Dawncloud was watching him now, and he knew that she, too, saw his thoughts. All five dragons were watching him, the four young draped along the tops of the walls. He looked at his mother’s dress and could see her wearing it before the red flowers of the flame tree.
“Where did she go?” he whispered. “What happened to my mother? She didn’t drown in the Bay of Dubla. Where is she?”
Then he sensed Dawncloud’s own eagerness and confusion. He sensed her desire, and then visions began to touch him, and he knew, all in a moment, how Dawncloud had lost her bard to murder, how she had slept away her misery in Tendreth Slew, then awakened to seek out a mate.
“But now another bard speaks to me, Tebriel. Somewhere she lives, she who lost her dragon even before my own agony. Somewhere Meriden lives.”
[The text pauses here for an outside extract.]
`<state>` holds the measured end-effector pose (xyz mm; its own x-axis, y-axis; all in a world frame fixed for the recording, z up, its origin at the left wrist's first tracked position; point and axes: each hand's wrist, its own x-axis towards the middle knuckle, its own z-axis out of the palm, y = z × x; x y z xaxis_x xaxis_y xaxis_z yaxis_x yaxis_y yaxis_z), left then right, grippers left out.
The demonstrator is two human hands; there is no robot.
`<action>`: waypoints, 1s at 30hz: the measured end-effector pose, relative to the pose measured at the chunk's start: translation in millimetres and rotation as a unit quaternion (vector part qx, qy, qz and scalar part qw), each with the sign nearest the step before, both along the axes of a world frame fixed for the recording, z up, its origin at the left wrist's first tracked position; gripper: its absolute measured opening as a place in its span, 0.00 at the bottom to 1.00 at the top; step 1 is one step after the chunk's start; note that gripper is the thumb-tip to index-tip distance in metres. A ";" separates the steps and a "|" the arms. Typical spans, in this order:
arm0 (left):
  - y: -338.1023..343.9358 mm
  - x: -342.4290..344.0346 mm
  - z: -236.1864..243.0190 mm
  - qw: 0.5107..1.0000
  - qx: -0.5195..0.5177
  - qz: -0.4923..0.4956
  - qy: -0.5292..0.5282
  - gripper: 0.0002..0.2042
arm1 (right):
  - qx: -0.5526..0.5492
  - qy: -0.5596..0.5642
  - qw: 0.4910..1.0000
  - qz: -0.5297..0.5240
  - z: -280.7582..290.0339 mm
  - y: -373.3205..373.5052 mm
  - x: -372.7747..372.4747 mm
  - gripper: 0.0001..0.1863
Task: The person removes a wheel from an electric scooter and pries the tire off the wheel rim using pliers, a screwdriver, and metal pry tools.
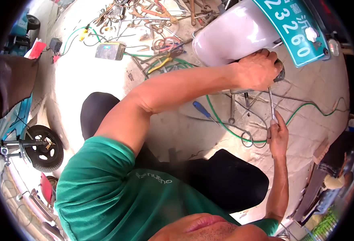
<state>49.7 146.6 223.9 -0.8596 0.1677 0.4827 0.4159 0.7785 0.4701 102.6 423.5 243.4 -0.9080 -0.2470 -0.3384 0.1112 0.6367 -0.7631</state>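
Note:
My left hand (pixel 259 70) reaches across and is closed over a dark round part (pixel 281 70) under the pale fender (pixel 233 36) of a vehicle. The fingers curl around it, and much of it is hidden behind them. My right hand (pixel 278 134) is closed on the lower end of a slim silver wrench (pixel 271 102). Its upper end meets the work just below my left hand, where its head is hidden. On the ground between my arms lie another wrench (pixel 232 108), a blue-handled screwdriver (pixel 203 109) and a looped green cable (pixel 221 122).
A green plate (pixel 291 32) is fixed behind the fender. Many loose hand tools (pixel 156 16) are heaped at the far side, with yellow-handled pliers (pixel 161 65) nearer. A grey box-shaped device (pixel 109 51) rests left of them. A small black wheel (pixel 44 148) stands at the left.

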 end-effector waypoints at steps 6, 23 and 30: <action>12.1 -5.2 3.7 0.999 -0.009 -0.048 0.015 0.27 | -0.030 0.267 0.963 -0.031 -191.4 1.6 7.4 0.23; -99.1 115.7 -3.4 0.794 -0.209 -0.377 -0.428 0.13 | -0.008 0.187 0.981 0.059 -75.1 27.1 -17.8 0.17; -246.2 19.6 -96.5 0.823 -0.096 0.038 -0.559 0.12 | -0.033 0.180 0.982 0.044 -106.1 33.3 -7.6 0.18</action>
<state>69.3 -99.6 127.4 -0.7602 0.0731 -0.6456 -0.2464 0.8870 0.3906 95.1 456.9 137.3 -0.9399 -0.3410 0.0192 -0.2263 0.5798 -0.7827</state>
“She . . . is a bard?” Teb said hoarsely, hardly believing it. But knowing it was so, and wondering he hadn’t guessed before. Her songs, her strength, the way she seemed drawn away sometimes, searching. “She is alive,” he cried, caught in wonder. “But where? Where?”
“She is alive, she who turned from the skies in her own misery, and then was drawn back again.” Dawncloud reared tall above the broken walls and stared up at the sky and out to sea. Then she writhed her great body down again, into the chamber.
“There is a door in this city, Tebriel. I don’t know where, but I will find it. A door that enters, by spells, into the far Castle of Doors. And from that castle, one can enter anywhere, into any world. She is someplace there. Meriden has gone through one of those doors. And I will follow her.”
“My mother is alive,” he said. “Why did she go? Why would she leave us?”
“She went,” Dawncloud said, her voice ringing, “to a mission for all of Tirror. She went hoping to return. Do you not see her boat is still here? She would have sunk it otherwise. She went to give of herself in the saving of Tirror. She went to seek the dragon she thought did not exist anymore on Tirror. And to seek the source of the dark, too, and to learn, if she could learn, how to defeat the dark.”